Top of Information shown

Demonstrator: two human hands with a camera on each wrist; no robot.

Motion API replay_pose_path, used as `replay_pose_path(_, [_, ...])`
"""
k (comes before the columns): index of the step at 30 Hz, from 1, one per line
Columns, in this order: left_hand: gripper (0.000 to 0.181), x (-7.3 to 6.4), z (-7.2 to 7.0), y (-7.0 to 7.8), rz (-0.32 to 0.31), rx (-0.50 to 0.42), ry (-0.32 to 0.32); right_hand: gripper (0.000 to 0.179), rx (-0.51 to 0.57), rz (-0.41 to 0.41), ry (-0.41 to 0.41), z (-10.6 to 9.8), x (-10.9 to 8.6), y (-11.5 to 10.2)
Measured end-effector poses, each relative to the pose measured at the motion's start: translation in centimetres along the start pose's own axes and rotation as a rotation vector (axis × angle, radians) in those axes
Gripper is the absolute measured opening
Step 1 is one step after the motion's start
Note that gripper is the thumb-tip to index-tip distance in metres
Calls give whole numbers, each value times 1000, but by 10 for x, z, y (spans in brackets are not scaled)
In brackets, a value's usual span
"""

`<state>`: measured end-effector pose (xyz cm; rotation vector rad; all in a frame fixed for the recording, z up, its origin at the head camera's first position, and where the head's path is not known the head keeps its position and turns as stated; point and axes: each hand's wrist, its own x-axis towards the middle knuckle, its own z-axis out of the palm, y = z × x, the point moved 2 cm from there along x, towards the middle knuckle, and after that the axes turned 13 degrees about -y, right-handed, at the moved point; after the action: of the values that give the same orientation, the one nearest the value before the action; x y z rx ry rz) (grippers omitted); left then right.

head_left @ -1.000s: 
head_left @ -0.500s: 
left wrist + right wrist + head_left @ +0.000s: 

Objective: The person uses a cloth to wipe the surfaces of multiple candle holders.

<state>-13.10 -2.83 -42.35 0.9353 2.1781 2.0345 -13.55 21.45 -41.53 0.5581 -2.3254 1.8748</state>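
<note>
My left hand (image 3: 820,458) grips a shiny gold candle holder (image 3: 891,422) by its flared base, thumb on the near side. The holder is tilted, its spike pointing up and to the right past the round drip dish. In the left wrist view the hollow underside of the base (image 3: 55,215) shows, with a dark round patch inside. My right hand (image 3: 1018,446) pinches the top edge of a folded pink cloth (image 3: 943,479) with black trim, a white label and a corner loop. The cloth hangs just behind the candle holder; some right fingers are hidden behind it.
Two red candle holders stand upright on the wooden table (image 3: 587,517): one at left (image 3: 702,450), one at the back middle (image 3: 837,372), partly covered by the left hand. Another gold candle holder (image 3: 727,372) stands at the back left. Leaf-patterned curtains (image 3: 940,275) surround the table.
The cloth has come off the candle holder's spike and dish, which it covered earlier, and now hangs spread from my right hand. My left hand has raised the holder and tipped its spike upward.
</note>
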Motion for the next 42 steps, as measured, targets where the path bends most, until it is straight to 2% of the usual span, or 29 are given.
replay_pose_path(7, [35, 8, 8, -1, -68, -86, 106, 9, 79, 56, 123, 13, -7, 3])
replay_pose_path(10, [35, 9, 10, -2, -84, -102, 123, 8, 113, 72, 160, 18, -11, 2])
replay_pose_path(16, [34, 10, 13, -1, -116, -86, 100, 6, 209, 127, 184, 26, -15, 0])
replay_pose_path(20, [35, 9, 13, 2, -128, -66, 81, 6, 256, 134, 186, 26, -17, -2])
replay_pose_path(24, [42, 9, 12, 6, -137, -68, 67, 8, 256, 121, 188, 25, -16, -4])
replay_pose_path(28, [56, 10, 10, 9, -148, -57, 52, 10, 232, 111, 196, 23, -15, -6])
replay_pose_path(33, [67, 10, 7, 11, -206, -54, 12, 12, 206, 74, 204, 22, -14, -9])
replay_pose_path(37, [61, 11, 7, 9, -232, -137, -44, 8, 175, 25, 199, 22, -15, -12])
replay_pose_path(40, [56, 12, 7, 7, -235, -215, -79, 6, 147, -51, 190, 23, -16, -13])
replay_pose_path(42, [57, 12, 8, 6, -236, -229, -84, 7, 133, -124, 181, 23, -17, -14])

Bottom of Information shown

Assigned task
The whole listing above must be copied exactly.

Written solution
Demonstrator: two human hands with a camera on each wrist; no robot.

Motion API replay_pose_path, used as `replay_pose_path(_, [_, ...])`
"""
k (comes before the columns): index of the step at 30 Hz, from 1, one per line
Columns, in this order: left_hand: gripper (0.000 to 0.181), x (-7.3 to 6.4), z (-7.2 to 7.0), y (-7.0 to 7.8), rz (-0.32 to 0.31), rx (-0.50 to 0.42), ry (-0.32 to 0.32); right_hand: gripper (0.000 to 0.179), rx (-0.51 to 0.57), rz (-0.41 to 0.41), ry (-0.41 to 0.41), z (-10.6 to 9.8), x (-10.9 to 8.6), y (-11.5 to 10.2)
Measured end-effector poses, each relative to the pose measured at the motion's start: translation in centimetres along the start pose's own axes and rotation as a rotation vector (axis × angle, radians) in those axes
Gripper is the absolute measured opening
Step 1 is one step after the motion's start
Note that gripper is the thumb-tip to index-tip distance in metres
Calls give whole numbers, each value times 1000, but by 10 for x, z, y (spans in brackets are not scaled)
In brackets, a value's usual span
"""

`<state>`: measured end-effector pose (xyz cm; rotation vector rad; all in a frame fixed for the recording, z up, its origin at the head camera's first position, and where the head's path is not known the head keeps its position and turns as stated; point and axes: each hand's wrist, its own x-axis towards the middle knuckle, its own z-axis out of the palm, y = z × x, the point moved 2 cm from there along x, towards the middle knuckle, and after that the axes turned 13 degrees about -y, right-handed, at the moved point; after the action: of the values that give the same orientation, the one nearest the value before the action; x y z rx ry rz) (grippers omitted); left then right.

head_left @ -1.000s: 
head_left @ -0.500s: 
left wrist + right wrist + head_left @ +0.000s: 

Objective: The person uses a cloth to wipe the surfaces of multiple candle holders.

<state>-13.10 -2.83 -42.35 0.9353 2.1781 2.0345 -13.55 21.45 -41.53 0.5581 -2.3254 1.8748</state>
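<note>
My left hand (image 3: 820,458) grips a shiny gold candle holder (image 3: 891,422) by its flared base, thumb on the near side. The holder is tilted, its spike pointing up and to the right past the round drip dish. In the left wrist view the hollow underside of the base (image 3: 55,215) shows, with a dark round patch inside. My right hand (image 3: 1018,446) pinches the top edge of a folded pink cloth (image 3: 943,479) with black trim, a white label and a corner loop. The cloth hangs just behind the candle holder; some right fingers are hidden behind it.
Two red candle holders stand upright on the wooden table (image 3: 587,517): one at left (image 3: 702,450), one at the back middle (image 3: 837,372), partly covered by the left hand. Another gold candle holder (image 3: 727,372) stands at the back left. Leaf-patterned curtains (image 3: 940,275) surround the table.
The cloth has come off the candle holder's spike and dish, which it covered earlier, and now hangs spread from my right hand. My left hand has raised the holder and tipped its spike upward.
</note>
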Motion for the next 42 steps, as measured, targets where the path bends most, until it is straight to 2% of the usual span, or 29 are given.
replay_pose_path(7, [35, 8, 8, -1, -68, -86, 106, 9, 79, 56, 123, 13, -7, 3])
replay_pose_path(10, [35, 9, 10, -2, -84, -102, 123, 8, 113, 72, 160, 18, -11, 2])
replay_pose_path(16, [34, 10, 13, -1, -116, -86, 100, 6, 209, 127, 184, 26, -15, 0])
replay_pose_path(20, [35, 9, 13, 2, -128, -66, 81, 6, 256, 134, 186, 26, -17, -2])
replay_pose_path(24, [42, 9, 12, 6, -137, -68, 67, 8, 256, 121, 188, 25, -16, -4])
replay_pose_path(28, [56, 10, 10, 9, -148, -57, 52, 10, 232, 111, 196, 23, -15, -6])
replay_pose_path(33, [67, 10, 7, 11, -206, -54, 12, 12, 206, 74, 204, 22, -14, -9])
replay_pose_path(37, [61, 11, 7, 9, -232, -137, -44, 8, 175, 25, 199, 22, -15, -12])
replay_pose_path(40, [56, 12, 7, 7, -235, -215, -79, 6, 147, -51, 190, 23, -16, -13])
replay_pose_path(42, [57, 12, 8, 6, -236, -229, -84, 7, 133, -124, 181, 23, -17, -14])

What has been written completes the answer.